### What you have to do
Your task is to copy the stretch of lines in the records below that begins with the line containing "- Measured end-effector" and ends with the line containing "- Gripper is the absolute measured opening", exactly as written, with nothing added.

### Material for this exercise
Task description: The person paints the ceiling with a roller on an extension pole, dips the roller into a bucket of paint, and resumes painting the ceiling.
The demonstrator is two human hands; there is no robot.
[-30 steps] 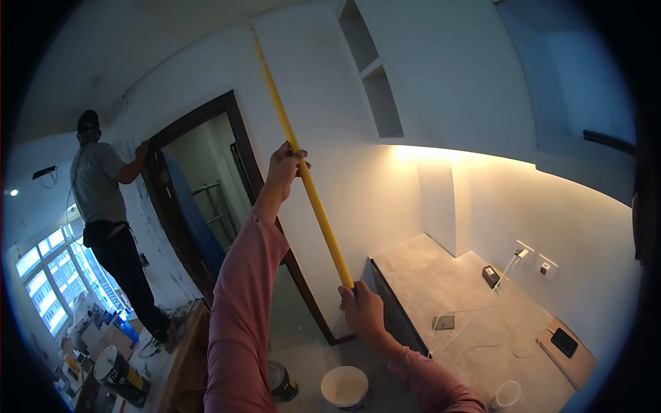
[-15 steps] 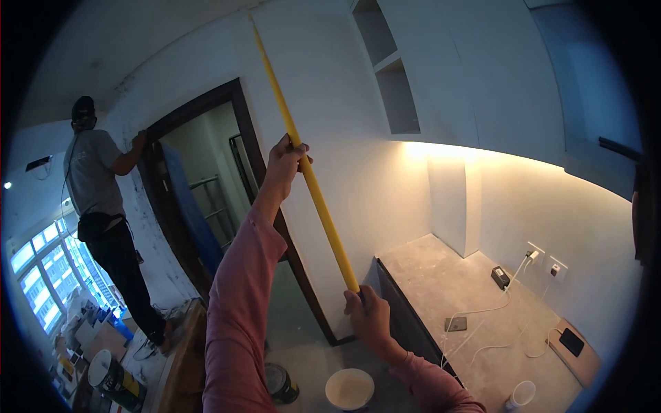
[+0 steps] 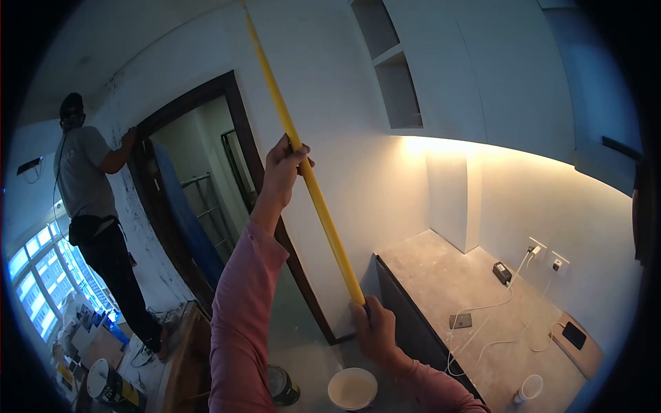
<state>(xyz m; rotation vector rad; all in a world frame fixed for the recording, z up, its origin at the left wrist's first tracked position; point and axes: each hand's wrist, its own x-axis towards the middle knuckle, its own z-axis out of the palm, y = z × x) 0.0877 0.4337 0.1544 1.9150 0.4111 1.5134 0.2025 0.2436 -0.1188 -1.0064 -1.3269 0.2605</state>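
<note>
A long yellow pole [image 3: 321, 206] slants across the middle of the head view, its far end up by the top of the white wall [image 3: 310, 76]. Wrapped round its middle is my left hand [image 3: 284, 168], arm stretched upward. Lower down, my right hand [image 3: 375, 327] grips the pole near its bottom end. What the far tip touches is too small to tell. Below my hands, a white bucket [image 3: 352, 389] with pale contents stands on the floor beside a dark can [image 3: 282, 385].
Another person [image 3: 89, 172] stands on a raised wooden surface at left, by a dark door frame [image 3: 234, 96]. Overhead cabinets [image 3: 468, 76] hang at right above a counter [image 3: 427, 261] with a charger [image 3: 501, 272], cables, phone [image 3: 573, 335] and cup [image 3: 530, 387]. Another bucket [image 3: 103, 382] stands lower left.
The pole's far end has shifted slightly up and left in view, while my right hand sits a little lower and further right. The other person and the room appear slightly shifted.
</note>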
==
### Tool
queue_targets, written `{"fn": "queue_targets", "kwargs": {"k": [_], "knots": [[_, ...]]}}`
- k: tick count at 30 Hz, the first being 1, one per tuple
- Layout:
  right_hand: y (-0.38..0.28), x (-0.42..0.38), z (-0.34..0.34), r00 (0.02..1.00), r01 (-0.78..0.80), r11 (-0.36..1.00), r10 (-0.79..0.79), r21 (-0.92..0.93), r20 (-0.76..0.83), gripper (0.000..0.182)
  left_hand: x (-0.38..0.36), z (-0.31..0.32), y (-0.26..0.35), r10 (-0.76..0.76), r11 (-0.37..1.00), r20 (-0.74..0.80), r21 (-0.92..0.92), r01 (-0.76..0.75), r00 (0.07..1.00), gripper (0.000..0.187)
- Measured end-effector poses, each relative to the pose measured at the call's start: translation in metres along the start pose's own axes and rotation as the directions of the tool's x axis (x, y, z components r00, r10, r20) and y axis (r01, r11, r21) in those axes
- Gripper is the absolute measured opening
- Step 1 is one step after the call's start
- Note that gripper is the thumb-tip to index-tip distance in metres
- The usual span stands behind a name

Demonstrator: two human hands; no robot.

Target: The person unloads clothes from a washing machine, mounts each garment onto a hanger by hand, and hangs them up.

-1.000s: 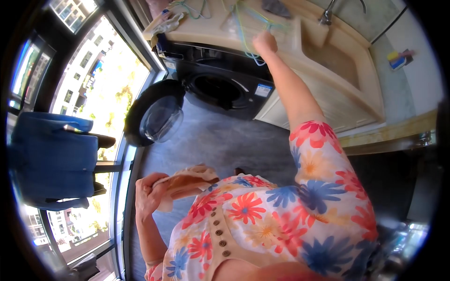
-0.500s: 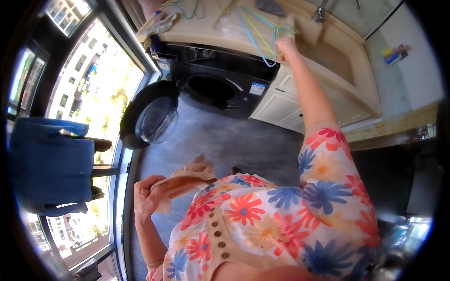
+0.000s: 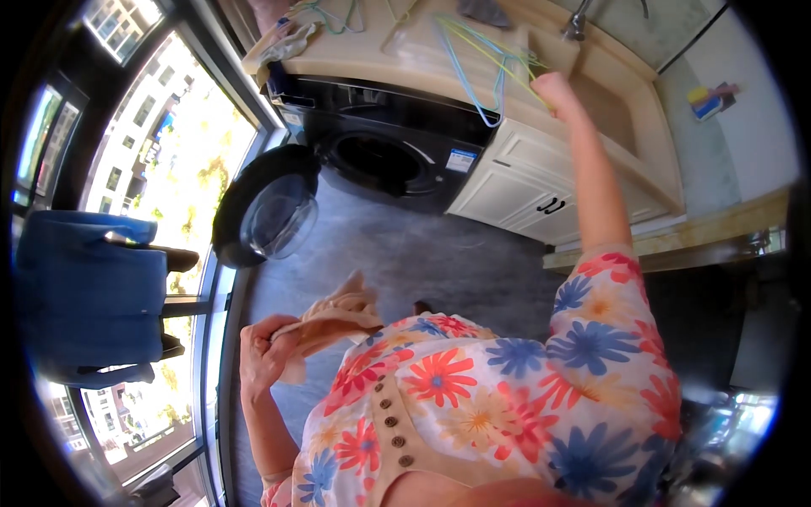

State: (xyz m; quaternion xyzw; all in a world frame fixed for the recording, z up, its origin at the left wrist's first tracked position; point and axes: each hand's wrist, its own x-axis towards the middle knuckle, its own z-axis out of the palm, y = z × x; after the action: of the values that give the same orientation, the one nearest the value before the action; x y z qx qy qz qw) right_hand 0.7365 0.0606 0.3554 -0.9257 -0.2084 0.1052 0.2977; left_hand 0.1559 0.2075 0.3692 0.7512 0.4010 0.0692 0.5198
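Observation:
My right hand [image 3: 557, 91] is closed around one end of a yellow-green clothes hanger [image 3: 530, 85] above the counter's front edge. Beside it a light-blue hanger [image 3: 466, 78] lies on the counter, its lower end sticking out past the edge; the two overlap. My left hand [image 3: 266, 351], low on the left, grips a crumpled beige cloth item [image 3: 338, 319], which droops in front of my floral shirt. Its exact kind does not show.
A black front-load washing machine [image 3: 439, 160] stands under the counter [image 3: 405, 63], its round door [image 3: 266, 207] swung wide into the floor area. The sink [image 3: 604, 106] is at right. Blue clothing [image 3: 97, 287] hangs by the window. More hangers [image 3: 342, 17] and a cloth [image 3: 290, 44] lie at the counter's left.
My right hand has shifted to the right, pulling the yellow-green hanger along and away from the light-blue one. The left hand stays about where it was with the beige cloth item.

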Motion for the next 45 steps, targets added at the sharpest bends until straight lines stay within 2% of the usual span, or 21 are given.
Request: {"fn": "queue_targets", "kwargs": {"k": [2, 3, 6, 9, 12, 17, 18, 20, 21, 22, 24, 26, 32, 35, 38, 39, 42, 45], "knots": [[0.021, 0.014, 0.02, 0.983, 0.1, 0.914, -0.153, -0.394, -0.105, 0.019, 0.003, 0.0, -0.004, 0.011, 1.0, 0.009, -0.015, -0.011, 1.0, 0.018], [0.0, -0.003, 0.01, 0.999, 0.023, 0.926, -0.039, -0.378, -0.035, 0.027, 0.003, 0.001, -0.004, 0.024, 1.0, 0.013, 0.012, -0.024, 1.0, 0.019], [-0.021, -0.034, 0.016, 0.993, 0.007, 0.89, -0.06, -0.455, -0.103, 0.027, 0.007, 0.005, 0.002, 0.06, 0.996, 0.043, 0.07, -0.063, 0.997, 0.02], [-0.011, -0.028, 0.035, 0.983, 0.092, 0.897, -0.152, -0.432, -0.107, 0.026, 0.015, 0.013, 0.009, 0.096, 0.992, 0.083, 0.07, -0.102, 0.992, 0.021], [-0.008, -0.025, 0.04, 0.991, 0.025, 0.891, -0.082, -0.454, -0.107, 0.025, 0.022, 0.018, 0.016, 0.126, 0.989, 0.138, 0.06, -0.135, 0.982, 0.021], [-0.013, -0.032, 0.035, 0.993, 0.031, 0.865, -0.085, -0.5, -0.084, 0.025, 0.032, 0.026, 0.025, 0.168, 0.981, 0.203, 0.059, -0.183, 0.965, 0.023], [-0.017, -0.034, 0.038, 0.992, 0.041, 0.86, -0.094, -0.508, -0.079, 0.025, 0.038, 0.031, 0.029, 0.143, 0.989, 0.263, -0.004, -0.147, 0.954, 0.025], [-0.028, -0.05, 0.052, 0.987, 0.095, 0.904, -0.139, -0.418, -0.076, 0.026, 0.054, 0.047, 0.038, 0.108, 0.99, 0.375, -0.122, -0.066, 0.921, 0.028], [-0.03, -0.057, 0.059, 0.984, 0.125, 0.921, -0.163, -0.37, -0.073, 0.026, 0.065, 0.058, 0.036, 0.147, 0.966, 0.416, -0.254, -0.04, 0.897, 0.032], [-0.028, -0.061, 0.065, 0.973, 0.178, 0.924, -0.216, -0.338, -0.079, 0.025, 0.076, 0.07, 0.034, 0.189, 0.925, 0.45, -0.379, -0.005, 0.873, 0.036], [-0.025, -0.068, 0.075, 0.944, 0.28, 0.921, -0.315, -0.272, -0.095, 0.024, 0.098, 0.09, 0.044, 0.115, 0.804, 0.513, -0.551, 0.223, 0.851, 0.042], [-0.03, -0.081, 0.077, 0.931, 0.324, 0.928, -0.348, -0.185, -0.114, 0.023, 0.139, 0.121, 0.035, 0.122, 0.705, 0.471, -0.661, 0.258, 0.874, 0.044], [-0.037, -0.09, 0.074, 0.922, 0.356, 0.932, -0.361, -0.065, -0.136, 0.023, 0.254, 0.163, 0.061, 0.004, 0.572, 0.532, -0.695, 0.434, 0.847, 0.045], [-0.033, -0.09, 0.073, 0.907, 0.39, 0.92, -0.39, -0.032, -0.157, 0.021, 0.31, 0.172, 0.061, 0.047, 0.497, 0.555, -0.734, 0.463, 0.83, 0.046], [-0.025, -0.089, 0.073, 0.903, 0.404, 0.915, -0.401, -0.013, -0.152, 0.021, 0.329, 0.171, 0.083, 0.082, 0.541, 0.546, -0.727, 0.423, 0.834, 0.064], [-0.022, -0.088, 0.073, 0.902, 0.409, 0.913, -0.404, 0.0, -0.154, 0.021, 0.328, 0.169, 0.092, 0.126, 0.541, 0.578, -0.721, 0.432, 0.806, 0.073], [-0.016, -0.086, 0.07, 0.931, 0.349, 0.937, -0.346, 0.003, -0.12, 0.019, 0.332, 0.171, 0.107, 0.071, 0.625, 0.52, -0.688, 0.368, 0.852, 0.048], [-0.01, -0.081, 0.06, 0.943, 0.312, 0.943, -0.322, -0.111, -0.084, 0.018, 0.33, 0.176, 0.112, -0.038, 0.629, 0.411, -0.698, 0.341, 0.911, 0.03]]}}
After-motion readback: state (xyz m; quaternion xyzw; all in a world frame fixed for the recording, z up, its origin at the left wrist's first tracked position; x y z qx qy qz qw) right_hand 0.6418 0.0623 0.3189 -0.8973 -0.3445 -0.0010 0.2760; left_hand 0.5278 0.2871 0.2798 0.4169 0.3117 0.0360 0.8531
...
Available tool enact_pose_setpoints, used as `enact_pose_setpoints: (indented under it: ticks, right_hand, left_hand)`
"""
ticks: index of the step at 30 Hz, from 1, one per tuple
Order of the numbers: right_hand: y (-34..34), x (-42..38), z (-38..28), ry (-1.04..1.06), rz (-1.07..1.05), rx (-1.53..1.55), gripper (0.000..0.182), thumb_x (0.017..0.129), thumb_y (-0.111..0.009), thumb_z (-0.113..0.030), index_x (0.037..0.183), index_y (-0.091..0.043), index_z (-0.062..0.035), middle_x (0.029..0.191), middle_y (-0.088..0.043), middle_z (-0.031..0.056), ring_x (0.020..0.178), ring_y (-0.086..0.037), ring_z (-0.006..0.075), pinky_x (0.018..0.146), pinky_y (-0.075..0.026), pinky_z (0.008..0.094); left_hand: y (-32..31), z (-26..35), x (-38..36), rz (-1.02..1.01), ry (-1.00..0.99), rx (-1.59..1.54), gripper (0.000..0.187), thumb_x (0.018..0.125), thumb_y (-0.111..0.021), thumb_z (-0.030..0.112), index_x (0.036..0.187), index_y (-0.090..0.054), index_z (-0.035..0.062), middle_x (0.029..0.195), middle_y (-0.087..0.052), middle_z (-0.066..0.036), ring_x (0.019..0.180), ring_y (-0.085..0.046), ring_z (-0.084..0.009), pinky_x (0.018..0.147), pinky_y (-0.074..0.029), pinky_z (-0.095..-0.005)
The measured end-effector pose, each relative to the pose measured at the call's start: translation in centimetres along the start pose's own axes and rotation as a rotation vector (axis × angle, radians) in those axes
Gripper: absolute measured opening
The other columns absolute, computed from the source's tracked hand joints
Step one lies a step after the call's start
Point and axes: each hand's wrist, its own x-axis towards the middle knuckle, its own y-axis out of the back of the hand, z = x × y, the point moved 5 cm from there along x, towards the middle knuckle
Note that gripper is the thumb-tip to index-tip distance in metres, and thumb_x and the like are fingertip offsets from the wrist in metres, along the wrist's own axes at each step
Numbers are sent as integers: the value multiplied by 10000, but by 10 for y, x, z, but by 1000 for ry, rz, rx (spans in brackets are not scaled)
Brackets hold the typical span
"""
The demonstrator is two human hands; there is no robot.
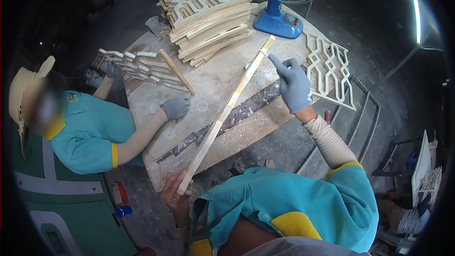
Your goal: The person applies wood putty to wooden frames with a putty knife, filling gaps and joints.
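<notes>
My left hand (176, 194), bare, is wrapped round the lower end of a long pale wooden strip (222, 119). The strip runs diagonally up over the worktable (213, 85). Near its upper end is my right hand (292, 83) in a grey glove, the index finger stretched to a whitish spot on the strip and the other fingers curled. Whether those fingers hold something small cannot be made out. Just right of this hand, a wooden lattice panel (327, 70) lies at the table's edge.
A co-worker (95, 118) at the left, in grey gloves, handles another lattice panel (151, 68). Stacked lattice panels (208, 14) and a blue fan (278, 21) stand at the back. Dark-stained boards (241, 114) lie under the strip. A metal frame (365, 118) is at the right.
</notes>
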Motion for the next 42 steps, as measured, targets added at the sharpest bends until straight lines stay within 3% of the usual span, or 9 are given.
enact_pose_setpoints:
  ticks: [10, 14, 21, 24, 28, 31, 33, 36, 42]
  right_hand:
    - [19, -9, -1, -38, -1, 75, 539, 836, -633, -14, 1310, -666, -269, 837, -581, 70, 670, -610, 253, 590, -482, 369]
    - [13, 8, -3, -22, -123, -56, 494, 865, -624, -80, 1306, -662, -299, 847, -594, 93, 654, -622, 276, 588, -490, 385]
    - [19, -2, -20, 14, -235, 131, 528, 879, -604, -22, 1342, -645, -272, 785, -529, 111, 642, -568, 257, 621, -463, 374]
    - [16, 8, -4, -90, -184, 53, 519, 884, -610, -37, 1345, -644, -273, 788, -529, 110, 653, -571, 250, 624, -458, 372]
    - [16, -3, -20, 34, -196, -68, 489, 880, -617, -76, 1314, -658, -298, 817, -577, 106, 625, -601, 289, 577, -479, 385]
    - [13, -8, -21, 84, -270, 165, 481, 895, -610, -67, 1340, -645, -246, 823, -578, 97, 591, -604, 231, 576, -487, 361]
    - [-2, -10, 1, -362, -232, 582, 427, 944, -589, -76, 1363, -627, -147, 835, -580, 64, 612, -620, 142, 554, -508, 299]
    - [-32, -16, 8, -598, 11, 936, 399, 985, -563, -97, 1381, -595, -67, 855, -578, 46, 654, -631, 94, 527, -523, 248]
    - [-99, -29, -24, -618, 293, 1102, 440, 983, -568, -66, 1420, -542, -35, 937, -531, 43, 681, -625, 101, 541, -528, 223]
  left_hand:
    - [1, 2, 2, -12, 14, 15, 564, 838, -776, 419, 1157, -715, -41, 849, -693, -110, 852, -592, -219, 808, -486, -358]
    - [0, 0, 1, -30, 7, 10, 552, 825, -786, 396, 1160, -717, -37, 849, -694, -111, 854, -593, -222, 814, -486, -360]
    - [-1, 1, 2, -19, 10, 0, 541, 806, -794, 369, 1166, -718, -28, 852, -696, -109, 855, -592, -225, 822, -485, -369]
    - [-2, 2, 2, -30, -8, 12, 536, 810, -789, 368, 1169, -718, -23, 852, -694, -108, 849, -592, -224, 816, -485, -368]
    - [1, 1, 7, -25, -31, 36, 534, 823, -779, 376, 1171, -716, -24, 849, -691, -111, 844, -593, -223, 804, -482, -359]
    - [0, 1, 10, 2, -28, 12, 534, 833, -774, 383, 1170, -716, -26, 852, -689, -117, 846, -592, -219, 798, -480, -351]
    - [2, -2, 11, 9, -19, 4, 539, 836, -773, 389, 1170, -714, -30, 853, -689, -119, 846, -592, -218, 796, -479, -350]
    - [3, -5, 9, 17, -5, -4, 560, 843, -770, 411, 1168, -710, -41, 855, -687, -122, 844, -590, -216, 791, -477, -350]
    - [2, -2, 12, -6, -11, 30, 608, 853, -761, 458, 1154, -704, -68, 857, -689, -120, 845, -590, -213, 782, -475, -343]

### Result
- Measured end-effector poses, each relative to the pose measured at the call's start: translation in metres along the start pose's own axes and rotation as the directions of the tool's x axis (x, y, z components r00, r10, r20) and y axis (r01, r11, r21) in those axes
- Gripper is the absolute measured opening

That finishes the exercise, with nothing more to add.